Don Hugo: Pero dígame, don Víctor, ¿qué es lo que dice exactamente Guzmán de Alfarache que le trae a usted por la calle de la amargura?
Don Víctor: “¡Bondad grande de Dios!, ¡Largueza de su condición hidalga!”
Don Hugo: Hombre, por una vez que dice algo sensato, ¿en qué le atormenta a usted?
Don Víctor: Pues eso precisamente, que me pregunto si son conciliables, con todas las consecuencias, hidalguía y cristianismo.

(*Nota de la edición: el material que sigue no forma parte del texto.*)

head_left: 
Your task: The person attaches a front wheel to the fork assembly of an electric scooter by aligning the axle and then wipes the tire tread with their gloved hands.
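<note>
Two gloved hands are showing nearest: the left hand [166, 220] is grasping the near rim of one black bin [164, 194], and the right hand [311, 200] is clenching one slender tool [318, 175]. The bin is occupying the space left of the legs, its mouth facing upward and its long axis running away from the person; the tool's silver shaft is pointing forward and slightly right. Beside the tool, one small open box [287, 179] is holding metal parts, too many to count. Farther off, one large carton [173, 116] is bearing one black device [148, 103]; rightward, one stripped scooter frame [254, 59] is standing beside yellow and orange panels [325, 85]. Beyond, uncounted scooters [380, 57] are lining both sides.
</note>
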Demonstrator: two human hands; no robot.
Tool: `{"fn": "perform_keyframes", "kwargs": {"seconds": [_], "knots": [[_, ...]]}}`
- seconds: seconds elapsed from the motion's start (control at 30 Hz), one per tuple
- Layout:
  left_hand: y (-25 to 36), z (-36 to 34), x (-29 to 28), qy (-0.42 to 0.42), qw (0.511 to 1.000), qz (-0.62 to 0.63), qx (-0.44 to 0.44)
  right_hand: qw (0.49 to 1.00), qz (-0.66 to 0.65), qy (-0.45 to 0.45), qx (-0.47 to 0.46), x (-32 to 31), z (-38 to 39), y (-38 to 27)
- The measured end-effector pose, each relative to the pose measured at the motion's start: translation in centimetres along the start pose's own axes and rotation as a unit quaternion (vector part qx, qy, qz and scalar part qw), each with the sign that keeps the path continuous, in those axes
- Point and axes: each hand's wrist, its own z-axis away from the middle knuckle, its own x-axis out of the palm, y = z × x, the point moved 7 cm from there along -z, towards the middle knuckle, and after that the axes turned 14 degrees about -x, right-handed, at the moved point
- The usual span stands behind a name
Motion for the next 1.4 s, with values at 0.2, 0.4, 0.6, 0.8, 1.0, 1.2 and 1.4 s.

Don Hugo: Ya veo por dónde va usted. Si todos somos hijos de Dios, ¿cómo justificar la prepotencia del noble?… Dice Juan de Zabaleta: “La nobleza persuade soberbia, alienta a desahogos ilícitos, quita el temor de las leyes, da por preciso el duelo, arroja a las venganzas y pone nota infame al sufrimiento”.
Don Víctor: Pues ante ello, don Hugo, no haré más preguntas.
Don Hugo: De ninguna manera, don Víctor, que aún no he acabado… No acudamos al engaño de pensar sólo en la hidalguía de sangre. El propio Zabaleta nos aclara la cuestión: “El que tiene noble el cuerpo solamente, y sin nobleza el alma, no es noble cabal”.
Don Víctor: Claro, al auténtico hidalgo su hidalguía no le vendría entonces de la cuna, sino de su ánimo generoso y noble, que impulsa una conducta acorde.
Don Hugo: Le propongo contraponer a todos los errores que señala Zabaleta la conducta del cervantino Diego de Miranda.
Don Víctor: Ah sí, aquel hidalgo que tan cordialmente acoge a don Quijote en su casa… Veamos: Soberbia.
Don Hugo: “No hago alarde de las buenas obras”.
Don Víctor: Afición al duelo y a la venganza.
Don Hugo: “Procuro poner en paz los que sé que están desavenidos”
Don Víctor: Desahogos ilícitos sin temor a las leyes.
Don Hugo: También esto lo deja claro el mismo Zabaleta: “El noble que no quiera bastardear, debe servir a su rey y por tanto a Dios”.
Don Víctor: Todo eso es muy cierto, don Hugo, pero ¿no está en uno de los personajes de Lope aquello de que el hidalgo ha de despreciar al villano pues éste vive de sus manos?
Don Hugo: ¿Y entonces de qué va a vivir el pobre? Necesita ganar su sustento… Mejor que en esta exageración, volvamos al desprendimiento del hidalgo Miranda: “Son mis convites limpios y aseados, y no nada escasos”. En su largueza encontramos la virtud que aquéllos que no poseen la verdadera hidalguía transmutan en desprecio por los que han de trabajar.
Don Víctor: Creo, don Hugo, que a la postre nuestro Cervantes nos aclara mejor que la empalagosa retórica y afectada erudición de Zabaleta.
Don Hugo: Siempre me parecieron peor que villanos los duques aragoneses tan prepotentes que convierten al buen hidalgo Quijote en bufón y hazmerreír de su corte, nada más que para entretener sus perversos ocios.
Don Víctor: ¿Y qué me dice de aquel Rodolfo, joven noble, rico y poderoso, de “La fuerza de la sangre”, no contento con atropellar a unos pobres viejos, violarles a su hija Leocadia, abandonarla y olvidarla, que nunca se arrepintió ni pide perdón, sino que continúa soberbio a querer hacer siempre su voluntad por encima de las leyes humanas y divinas y que sólo accede a casarse con aquélla que deshonrara antaño porque al verla de nuevo, vuelto de Italia, torna a enamorarse?
Don Hugo: Fíjese cómo los padres de la muchacha, hidalgos pobres, porque no buscan la venganza, porque rodean de amor a su nieto natural, porque se reconcilian con los otros abuelos cuando se descubre el caso y entregan de nuevo gozosos a su hija Leocadia y al pequeño al engreído violador sin que medie disculpa alguna… ¡éstos son los auténticos hidalgos!
Don Víctor: Para mí no cabe duda de que Cervantes es el humanista que mejor llegó a enunciar, con el conjunto de su obra, la concordatio entre el primitivismo guerrero de los godos y la civilización cristiana.